▸ Required action
Return only those lines of the listing in which "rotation" appears.

◆ ◆ ◆

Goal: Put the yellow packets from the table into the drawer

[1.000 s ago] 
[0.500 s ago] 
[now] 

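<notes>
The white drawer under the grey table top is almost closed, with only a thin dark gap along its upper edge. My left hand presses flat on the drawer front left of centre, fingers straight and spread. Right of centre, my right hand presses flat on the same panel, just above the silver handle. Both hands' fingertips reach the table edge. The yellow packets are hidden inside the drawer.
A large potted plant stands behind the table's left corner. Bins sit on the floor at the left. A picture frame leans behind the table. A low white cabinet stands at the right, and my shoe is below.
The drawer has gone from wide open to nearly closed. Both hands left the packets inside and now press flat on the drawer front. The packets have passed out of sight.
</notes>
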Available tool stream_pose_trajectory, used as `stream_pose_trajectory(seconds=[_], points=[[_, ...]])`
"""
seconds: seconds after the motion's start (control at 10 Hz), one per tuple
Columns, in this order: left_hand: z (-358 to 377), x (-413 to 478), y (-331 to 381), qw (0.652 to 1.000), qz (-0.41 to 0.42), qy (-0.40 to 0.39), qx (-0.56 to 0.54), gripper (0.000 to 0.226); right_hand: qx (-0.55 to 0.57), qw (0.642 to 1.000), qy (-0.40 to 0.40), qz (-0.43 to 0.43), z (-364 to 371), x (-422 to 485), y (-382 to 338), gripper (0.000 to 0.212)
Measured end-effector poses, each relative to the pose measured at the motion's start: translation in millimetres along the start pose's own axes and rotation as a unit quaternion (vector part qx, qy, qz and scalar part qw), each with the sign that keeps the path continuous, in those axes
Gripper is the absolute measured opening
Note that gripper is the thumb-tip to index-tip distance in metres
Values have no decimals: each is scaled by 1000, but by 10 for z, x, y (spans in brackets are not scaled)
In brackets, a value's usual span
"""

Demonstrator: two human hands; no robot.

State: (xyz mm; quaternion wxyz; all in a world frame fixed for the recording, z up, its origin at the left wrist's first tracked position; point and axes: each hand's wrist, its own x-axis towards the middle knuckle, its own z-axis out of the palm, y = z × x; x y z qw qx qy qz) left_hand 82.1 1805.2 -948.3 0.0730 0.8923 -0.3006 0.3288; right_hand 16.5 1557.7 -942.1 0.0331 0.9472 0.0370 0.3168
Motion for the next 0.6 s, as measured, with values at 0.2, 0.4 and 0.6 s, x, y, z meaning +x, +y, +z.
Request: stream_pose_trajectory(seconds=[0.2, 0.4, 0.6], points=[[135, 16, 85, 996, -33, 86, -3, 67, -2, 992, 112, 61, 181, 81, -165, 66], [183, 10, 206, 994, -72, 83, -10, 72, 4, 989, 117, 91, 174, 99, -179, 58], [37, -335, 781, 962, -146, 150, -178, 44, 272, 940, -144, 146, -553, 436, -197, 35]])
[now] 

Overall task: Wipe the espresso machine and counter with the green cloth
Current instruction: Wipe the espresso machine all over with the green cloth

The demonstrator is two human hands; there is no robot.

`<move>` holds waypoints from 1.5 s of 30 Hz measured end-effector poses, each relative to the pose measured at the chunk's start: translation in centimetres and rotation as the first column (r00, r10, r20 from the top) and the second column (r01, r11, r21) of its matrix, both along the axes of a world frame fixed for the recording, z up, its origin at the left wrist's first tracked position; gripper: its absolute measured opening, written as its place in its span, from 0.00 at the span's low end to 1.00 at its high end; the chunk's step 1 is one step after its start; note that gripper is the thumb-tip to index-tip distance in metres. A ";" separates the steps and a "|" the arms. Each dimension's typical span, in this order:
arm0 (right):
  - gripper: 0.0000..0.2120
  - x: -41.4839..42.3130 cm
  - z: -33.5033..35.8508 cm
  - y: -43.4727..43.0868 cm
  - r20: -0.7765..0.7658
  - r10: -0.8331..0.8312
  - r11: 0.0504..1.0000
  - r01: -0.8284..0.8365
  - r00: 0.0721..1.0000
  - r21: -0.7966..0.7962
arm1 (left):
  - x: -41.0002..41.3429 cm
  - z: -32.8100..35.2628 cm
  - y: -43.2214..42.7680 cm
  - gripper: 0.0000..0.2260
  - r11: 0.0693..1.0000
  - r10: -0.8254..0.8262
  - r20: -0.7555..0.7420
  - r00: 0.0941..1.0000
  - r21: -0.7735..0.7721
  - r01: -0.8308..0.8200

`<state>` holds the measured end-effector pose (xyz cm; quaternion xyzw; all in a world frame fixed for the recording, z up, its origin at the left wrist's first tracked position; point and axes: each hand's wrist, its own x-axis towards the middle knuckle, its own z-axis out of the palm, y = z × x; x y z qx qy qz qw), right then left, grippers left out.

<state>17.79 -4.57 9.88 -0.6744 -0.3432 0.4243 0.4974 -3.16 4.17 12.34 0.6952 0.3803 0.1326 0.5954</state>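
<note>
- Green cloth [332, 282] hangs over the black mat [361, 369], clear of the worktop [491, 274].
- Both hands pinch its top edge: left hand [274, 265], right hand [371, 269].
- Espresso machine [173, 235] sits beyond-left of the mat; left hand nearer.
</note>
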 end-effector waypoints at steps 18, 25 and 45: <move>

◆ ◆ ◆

▸ Reply to the task
Measured end-effector poses, each relative to the pose measured at the motion's start: translation in millimetres along the start pose's own axes and rotation as a unit quaternion (vector part qx, qy, qz and scalar part qw), each with the sign that keeps the path continuous, in those axes
`<move>` holds waypoints from 1.5 s of 30 Hz measured end-effector poses, each relative to the pose measured at the chunk's start: translation in centimetres and rotation as the first column (r00, r10, r20 from the top) and the second column (r01, r11, r21) of its matrix, both along the axes of a world frame fixed for the recording, z up, its origin at the left wrist's first tracked position; gripper: its absolute measured opening, written as its place in its span, from 0.00 at the span's low end to 1.00 at its high end; the chunk's step 1 is one step after its start; note that gripper is the thumb-tip to index-tip distance in metres. A ";" separates the steps and a "|" the arms. Each dimension's typical span, in this order:

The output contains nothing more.